# WHAT YOU WILL DO
Down to the last line, print the data that follows exactly, without its pictures.

Top of COLLECTED MATERIAL

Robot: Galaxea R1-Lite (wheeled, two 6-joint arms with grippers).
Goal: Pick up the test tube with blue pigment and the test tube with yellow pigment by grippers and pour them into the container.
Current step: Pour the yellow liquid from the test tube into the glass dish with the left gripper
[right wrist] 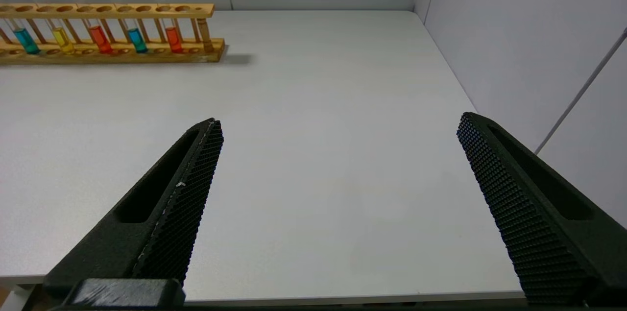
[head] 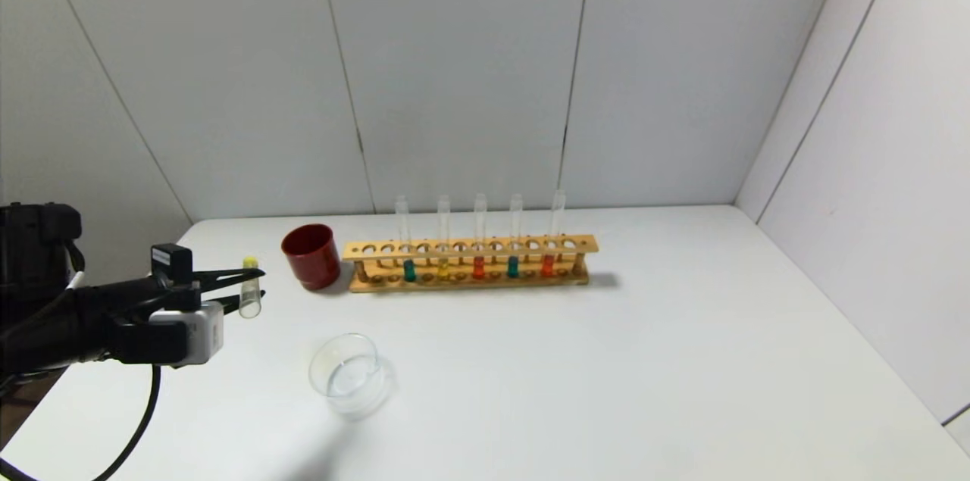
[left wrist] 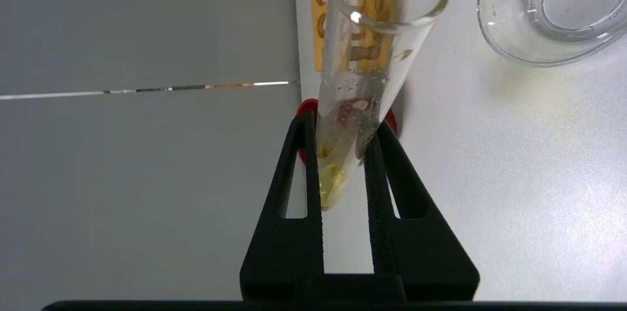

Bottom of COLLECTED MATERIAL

# ANSWER AREA
Robot: Galaxea R1-Lite (wheeled, two 6-joint arms with grippers).
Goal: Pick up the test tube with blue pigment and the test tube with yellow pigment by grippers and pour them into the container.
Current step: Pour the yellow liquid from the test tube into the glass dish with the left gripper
[right wrist] 
[head] 
[left wrist] 

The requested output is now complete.